Sigmund Freud was an Austrian neurologist and the founder of psychoanalysis. He was born in 1856 to Jewish parents in the Moravian town of Freiberg (Příbor, Czech Republic.) He qualified as a doctor of medicine in 1881 at the University of Vienna, where eventually he was appointed a docent and then an affiliated professor. Freud lived and worked in Vienna, having set up his clinical practice there in 1886. In 1938 Freud left Austria to escape the Nazis for England, where he died in 1939.
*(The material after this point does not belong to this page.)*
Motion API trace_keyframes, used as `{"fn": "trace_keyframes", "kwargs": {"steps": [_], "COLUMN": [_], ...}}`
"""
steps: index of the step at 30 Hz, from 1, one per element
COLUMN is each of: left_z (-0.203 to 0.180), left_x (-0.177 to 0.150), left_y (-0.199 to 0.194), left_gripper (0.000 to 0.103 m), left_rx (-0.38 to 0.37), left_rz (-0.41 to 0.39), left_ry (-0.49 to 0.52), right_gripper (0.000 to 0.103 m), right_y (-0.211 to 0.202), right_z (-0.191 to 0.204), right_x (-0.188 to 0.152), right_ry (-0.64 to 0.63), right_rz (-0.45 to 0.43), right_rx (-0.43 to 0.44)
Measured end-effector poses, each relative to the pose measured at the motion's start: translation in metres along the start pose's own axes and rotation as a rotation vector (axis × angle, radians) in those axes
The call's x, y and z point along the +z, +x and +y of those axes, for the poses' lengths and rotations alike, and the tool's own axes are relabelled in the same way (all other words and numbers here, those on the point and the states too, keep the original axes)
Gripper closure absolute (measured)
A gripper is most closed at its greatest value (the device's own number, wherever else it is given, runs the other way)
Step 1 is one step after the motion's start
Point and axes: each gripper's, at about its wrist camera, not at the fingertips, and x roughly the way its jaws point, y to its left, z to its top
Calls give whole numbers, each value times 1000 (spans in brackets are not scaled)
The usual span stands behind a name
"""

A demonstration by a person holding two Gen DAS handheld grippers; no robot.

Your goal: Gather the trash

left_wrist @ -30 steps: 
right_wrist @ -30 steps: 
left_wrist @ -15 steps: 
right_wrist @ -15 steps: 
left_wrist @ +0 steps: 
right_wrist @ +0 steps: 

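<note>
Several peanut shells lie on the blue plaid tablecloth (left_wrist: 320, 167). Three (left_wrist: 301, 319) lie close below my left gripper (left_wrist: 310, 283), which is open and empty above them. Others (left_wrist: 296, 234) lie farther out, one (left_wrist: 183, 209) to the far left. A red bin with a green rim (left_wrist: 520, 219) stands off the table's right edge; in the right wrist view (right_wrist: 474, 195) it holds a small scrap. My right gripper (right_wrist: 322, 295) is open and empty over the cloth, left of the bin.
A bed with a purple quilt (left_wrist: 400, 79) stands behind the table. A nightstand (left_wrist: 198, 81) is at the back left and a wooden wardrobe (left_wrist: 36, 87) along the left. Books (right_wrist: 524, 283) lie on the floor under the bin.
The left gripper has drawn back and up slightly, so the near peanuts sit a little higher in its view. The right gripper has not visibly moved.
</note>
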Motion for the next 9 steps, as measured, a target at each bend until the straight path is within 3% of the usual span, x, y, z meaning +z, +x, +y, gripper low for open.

Hermann (Chaim Aaron ben David) Struck was born in 1876 in Germany. He is best known as a master etcher, lithographer and early Zionist. He studied for five years at the Berlin Academy and in 1908 wrote "Die Kunst des Radierens" (The Art of Etching), while mentoring artists such as Marc Chagall, Max Liebermann and Lesser Ury. His art was included in an exhibition at the Fifth Zionist Congress and he helped establish the religious Zionist movement called Mizrachi. Struck was an Orthodox Jew but believed that culture and religion could thrive cooperatively in the Land of Israel. He emigrated to Haifa where he created an artistic community and participated in the development of the Tel Aviv Museum and the Bezalel art school in Jerusalem. Hermann Struck died in 1944.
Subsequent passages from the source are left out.